**EXERCISE REQUIREMENTS**
Here the job is to copy the data exactly and to exclude every image from it.

==== INPUT DATA

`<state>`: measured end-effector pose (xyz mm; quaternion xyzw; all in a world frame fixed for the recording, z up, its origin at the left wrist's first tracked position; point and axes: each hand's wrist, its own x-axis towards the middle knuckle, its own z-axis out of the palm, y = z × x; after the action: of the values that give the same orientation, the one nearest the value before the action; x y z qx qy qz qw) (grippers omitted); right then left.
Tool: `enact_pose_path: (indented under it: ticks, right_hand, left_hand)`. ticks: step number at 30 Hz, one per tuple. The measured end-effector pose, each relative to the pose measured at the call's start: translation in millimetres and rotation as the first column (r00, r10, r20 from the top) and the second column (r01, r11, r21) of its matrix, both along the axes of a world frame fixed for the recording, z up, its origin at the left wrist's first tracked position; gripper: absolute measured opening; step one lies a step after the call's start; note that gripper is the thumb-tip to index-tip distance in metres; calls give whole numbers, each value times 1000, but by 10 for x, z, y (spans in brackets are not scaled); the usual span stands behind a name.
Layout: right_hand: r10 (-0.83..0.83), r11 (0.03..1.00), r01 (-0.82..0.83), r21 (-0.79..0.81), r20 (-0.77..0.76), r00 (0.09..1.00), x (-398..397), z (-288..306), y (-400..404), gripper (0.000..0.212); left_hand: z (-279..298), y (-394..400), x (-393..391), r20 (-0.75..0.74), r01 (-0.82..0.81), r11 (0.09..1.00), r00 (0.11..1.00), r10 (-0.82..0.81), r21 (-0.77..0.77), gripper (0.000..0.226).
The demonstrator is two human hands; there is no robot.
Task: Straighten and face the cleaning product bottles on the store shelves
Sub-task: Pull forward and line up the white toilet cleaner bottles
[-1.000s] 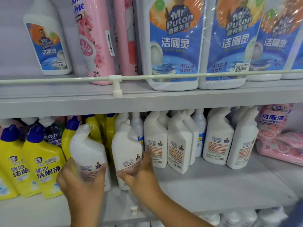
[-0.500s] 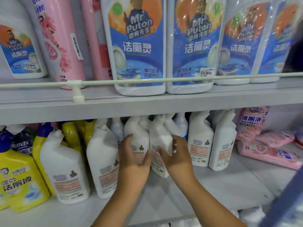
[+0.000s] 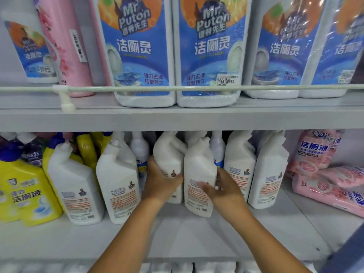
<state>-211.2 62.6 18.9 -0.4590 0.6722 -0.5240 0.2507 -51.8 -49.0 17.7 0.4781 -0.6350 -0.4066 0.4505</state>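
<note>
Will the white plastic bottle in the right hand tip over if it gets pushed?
Probably, fairly easily: the white plastic bottle is tall and narrow with a bent neck. It looks stiff, likely heavy if full. The right hand steadies it, and neighbouring bottles might catch it.

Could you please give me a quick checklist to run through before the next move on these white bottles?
1. Left hand grips its white bottle: ok.
2. Right hand holds the next bottle: ok.
3. Front labels facing out on the held bottles: not ok, back labels show.
4. Held bottles upright: not ok, both lean.
5. Bare shelf in front for pulling forward: ok.
6. Bottles behind will stay standing: cannot tell, mostly hidden.
</note>
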Motion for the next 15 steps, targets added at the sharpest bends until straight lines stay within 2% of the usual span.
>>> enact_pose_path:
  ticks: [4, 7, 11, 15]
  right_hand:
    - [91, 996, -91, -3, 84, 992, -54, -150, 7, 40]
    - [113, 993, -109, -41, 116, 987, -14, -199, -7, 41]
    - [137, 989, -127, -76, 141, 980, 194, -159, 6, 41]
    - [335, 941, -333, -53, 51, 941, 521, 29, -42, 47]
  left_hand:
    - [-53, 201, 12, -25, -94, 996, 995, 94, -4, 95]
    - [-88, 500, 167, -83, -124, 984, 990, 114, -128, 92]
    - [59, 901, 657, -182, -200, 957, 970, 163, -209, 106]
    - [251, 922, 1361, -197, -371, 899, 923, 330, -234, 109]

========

**TASK SOLUTION**
`<state>`: measured end-effector pose (xyz mm; quaternion xyzw; all in a world frame fixed for the recording, z up, its origin at the left wrist's first tracked position; point and axes: each hand's wrist, its own x-axis towards the middle knuckle, its own z-axis out of the palm, y = z × x; after the action: of the values that give the same orientation, the one nearest the value before the action; x y z qx qy qz qw) (grippers omitted); right then left.
Tool: `enact_pose_path: (indented under it: ticks, right_hand, left_hand)`. ticks: step number at 30 Hz, one per tuple. The measured end-effector pose, each relative to the pose measured at the call's start: translation in millimetres and rotation as the first column (r00, r10, r20 from the top) and the second column (r01, r11, r21) of its matrix, both along the axes of a world frame fixed for the recording, z up, its origin at the left wrist's first tracked position; gripper: absolute measured opening; step one lies a step after the call's start; note that gripper is the thumb-tip to index-tip distance in metres; calls give whole numbers, each value times 1000, but by 10 for x, z, y (spans in brackets are not scaled); the usual span stands behind a name.
Layout: right_hand: r10 (-0.83..0.83), r11 (0.03..1.00), r01 (-0.82..0.83), r21 (-0.79..0.81), r20 (-0.77..0.76), r00 (0.09..1.00), x (-398..397), z (-288..306), y (-400..404), gripper (0.000..0.212); left_hand: z (-279..298), y (-394..400), x (-393..391), r20 (-0.75..0.74), r01 (-0.82..0.81), r11 (0.09..1.00), r00 (0.11..1.00), r10 (-0.82..0.81), r21 (-0.77..0.77), gripper (0.000..0.226).
The demonstrator is two human hands; there is no robot.
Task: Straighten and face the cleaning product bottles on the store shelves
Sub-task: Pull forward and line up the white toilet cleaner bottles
[-1.000s] 
[-0.500s] 
[+0.000s] 
<state>-211.2 62.6 18.9 -0.4590 0.6722 -0.5240 0.2507 -51.8 -49.0 17.7 0.4781 -0.6350 -0.4066 0.4505</state>
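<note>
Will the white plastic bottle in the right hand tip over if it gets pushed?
Probably, fairly easily: the white plastic bottle is tall and narrow with a bent neck. It looks stiff, likely heavy if full. The right hand steadies it, and neighbouring bottles might catch it.

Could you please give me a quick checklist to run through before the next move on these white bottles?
1. Left hand grips its white bottle: ok.
2. Right hand holds the next bottle: ok.
3. Front labels facing out on the held bottles: not ok, back labels show.
4. Held bottles upright: not ok, both lean.
5. Bare shelf in front for pulling forward: ok.
6. Bottles behind will stay standing: cannot tell, mostly hidden.
</note>
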Motion for the next 15 steps, targets added at the sharpest bends until straight lines stay within 2% of the usual span.
>>> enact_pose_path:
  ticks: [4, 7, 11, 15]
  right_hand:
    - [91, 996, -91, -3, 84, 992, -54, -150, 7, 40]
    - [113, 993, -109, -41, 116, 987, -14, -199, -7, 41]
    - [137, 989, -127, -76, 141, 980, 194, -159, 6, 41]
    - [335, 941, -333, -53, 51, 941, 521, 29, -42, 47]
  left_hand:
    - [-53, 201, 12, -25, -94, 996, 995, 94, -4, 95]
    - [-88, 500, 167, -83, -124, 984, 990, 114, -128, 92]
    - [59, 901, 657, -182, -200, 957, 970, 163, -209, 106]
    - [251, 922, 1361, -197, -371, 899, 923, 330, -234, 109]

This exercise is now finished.